C’est à partir de 2017 qu’une “prime” de croissance est apparue, observe-t-il, qui a culminé en octobre dernier. Mais depuis, la surperformance des actions de valeur a ramené les valorisations de moyen terme sur les mêmes niveaux. “Par conséquent, il nous semble clair que les valeurs de croissance sont aujourd’hui dignes d’investissement et peuvent continuer d’être des moteurs de performances”, conclut Didier Saint-Georges. Une ligne de conduite partagée par la plupart des gestionnaires même s’ils ne développent pas la même argumentation.
Renversement de tendance
Comme l’indique le graphique Une énorme différence à quatre mois d’écart, comparer les performances des actions growth et value à la fin octobre dernier et à la fin février donne une image totalement différente. C’est ce que souligne le gestionnaire britannique First Trust qui suit de près les indices américains S&P Pure Growth et Pure Value. A la fin octobre, le premier était en progrès de 23% sur 12 mois tandis que le second avait perdu 19,5%. Un monde de différence! A la fin février, l’indice Growth avait légèrement progressé à +26% tandis que l’indice Value avait effectué un fameux rattrapage, à + 8,6%. Gros écart toujours, mais beaucoup moins dramatique. Si l’on retient les seuls deux premiers mois de l’année, on arrive à de surprenants + 2,3% et + 15% respectivement. Le monde à l’envers…
La différence est évidemment beaucoup moins accentuée sur une période de 10 ans: toujours à quatre mois d’écart et toujours sur base du return (différence de cours + dividende), on est passé de + 14% et + 9,5% à + 15,1% et + 11,4% respectivement pour les actions de croissance et de valeur. Presque méprisées voici quelques mois encore, les secondes ne font finalement pas trop mauvaise figure sur une décennie.

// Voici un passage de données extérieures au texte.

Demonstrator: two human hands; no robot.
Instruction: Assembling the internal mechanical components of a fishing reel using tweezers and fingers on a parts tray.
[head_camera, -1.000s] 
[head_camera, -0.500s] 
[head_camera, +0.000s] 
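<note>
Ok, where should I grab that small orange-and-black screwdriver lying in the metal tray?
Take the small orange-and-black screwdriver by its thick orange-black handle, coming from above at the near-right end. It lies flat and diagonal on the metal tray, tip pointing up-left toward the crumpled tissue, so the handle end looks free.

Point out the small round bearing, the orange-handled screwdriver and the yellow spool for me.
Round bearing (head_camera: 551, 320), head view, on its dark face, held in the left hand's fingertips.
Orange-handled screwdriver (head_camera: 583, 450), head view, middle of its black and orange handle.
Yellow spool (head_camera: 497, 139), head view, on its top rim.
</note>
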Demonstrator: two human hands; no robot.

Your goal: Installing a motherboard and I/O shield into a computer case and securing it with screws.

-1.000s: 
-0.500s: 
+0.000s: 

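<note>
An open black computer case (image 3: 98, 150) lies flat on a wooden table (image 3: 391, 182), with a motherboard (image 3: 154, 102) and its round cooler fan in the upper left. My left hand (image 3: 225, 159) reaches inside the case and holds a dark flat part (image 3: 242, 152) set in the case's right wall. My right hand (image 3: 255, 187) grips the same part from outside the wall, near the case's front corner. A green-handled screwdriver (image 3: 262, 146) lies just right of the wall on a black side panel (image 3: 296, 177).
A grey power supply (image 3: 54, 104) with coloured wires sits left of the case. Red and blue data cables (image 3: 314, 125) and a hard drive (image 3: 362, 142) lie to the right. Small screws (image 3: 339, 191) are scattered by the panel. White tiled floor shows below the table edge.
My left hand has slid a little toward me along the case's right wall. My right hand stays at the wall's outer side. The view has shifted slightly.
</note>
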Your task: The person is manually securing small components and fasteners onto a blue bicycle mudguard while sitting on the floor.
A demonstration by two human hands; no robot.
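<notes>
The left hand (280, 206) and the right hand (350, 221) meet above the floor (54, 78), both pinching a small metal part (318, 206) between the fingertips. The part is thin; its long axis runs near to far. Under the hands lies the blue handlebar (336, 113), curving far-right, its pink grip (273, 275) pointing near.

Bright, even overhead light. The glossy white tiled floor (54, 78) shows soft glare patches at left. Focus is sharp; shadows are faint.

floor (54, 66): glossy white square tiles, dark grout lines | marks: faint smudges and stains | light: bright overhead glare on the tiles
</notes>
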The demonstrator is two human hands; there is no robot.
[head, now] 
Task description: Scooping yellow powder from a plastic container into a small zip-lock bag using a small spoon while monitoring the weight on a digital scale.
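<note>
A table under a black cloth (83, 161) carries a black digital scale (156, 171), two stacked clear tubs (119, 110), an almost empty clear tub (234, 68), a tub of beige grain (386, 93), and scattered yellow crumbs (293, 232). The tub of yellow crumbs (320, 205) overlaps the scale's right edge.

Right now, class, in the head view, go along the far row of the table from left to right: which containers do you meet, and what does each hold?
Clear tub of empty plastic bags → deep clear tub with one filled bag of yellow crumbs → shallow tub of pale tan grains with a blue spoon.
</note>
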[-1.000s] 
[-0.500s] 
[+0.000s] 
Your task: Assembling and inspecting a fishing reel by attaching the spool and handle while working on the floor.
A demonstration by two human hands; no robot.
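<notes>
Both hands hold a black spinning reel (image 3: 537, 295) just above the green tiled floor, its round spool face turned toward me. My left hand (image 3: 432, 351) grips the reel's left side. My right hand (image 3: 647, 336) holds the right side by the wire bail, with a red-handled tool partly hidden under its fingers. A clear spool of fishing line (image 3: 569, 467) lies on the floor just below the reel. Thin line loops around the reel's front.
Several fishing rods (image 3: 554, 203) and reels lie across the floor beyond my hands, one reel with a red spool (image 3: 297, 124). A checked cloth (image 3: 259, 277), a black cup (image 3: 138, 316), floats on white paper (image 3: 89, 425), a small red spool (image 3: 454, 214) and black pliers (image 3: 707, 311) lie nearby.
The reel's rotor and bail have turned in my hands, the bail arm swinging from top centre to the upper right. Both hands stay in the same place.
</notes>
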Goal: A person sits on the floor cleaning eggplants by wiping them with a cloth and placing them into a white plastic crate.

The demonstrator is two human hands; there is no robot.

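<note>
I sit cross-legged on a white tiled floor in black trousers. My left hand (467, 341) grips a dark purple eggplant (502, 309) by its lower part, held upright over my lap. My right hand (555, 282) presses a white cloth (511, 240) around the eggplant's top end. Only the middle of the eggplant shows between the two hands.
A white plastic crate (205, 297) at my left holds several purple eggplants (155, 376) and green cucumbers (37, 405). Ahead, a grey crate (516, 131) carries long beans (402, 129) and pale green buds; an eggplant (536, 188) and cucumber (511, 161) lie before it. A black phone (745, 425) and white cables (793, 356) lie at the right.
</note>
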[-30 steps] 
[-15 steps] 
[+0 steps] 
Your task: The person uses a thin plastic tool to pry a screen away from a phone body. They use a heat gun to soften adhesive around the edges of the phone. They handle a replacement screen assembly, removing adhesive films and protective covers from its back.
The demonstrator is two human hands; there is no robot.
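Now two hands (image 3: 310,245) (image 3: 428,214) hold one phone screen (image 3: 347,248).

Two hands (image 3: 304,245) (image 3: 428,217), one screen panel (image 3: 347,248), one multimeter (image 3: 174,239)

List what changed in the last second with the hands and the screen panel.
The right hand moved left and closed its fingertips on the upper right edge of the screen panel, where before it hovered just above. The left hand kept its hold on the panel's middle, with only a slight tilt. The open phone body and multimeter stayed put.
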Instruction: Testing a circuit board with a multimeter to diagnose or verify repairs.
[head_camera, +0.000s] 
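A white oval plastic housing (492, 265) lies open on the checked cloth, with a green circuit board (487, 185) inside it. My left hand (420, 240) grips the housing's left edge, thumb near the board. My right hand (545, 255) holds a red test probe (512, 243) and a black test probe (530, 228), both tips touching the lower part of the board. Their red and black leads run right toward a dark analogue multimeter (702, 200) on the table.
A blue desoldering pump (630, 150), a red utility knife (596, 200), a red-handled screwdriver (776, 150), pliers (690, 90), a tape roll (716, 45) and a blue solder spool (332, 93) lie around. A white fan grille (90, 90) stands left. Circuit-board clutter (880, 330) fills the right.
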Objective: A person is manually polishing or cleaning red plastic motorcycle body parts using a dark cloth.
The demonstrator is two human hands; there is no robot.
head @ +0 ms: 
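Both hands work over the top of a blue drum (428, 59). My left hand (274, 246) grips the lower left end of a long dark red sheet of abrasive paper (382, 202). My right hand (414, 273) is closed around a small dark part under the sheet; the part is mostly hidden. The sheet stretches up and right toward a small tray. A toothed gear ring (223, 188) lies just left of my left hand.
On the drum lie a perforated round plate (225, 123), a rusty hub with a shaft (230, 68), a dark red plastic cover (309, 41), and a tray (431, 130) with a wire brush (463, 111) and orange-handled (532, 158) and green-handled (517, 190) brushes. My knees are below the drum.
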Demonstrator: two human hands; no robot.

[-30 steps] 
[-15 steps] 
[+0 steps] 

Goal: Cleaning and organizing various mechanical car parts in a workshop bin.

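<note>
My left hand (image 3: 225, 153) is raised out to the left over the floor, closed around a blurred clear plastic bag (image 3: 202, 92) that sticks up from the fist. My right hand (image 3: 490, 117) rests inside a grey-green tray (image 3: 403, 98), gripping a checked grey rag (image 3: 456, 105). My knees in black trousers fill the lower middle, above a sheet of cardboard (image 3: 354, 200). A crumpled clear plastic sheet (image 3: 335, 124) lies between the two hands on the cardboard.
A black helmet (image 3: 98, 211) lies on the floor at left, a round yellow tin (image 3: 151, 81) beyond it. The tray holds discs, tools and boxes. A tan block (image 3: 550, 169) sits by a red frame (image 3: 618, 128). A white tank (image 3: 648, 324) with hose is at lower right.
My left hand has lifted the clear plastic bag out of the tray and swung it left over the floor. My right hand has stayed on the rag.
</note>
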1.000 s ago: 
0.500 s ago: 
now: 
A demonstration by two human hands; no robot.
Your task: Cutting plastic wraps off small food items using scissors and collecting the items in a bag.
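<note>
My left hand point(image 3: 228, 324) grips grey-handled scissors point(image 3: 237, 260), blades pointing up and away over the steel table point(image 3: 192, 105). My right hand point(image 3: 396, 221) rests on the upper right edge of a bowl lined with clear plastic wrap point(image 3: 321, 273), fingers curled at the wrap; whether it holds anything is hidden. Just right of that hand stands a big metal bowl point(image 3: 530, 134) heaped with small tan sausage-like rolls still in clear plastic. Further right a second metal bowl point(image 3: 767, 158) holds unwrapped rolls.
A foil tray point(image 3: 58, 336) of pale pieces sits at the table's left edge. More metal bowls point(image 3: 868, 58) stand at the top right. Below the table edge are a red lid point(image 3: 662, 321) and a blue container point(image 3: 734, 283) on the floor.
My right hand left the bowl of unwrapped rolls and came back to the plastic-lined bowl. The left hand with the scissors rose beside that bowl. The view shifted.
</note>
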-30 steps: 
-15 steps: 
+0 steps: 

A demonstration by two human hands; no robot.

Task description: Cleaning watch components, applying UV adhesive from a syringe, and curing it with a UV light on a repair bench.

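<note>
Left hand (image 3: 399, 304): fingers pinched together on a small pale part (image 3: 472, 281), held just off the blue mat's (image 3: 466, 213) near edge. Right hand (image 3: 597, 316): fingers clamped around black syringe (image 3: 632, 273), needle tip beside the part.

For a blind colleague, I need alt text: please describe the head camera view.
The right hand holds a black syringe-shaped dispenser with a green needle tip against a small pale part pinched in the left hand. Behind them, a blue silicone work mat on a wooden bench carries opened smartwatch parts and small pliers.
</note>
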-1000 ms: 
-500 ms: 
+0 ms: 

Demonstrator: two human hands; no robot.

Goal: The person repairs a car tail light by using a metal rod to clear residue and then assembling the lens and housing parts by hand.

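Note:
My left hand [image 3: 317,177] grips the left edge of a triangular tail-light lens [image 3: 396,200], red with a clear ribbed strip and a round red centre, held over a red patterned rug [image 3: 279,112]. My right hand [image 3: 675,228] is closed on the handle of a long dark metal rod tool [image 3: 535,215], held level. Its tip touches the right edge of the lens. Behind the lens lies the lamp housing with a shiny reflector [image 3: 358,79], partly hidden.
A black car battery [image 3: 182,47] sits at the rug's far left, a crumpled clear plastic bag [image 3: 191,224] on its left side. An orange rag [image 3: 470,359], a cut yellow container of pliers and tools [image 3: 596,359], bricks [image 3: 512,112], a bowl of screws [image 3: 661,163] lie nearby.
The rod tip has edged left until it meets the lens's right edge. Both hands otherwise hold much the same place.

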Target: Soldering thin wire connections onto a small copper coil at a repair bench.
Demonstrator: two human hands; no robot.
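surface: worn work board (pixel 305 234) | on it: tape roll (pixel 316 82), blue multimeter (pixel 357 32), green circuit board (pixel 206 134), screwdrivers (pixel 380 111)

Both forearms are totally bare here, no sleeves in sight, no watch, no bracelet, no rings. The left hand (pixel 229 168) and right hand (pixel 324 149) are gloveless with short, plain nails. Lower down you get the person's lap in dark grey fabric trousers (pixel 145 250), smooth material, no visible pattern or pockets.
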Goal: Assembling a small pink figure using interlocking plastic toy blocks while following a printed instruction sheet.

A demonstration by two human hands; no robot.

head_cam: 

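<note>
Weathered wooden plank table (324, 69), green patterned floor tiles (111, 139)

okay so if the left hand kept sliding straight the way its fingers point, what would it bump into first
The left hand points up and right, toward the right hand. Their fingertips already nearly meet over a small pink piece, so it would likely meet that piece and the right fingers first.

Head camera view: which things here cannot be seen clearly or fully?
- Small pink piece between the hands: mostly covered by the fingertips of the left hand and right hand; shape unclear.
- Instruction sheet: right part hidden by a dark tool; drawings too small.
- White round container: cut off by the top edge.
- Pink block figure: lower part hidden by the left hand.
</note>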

Aux Etats-Unis tout au moins.
Ce n’est pas tout ou rien
Il serait erroné d’imaginer les groupes growth et value totalement différents. Même les sous-indices américains S&P 500 Pure Value et Pure Growth, plus extrêmes que les indices simplement Value et Growth, présentent des points de convergence: il y a aussi de la technologie dans le premier et de la finance dans le second. Ainsi, l’action bancaire SVB Financial figure-t-elle en quatrième position dans le S&P 500 Pure Growth. Il est vrai que SVB signifie Silicon Valley Bank… Globalement, cet indice est composé à 41,7% de valeurs IT ( information technology) et à 19,7% d’actions liées à la santé. Mais on y relève également 5,8% de financières et 5,4% d’industrielles. De son côté, l’indice S&P Pure Value arbore en quatrième position l’entreprise Lumen Technologies… qui est en fait active dans les télécoms. Pure coïncidence: le secteur financier, le plus important, pesait également 41,7% du total au début de ce mois. Très loin devant l’énergie (9,9%), la santé (8,9%) et l’IT (5,5%).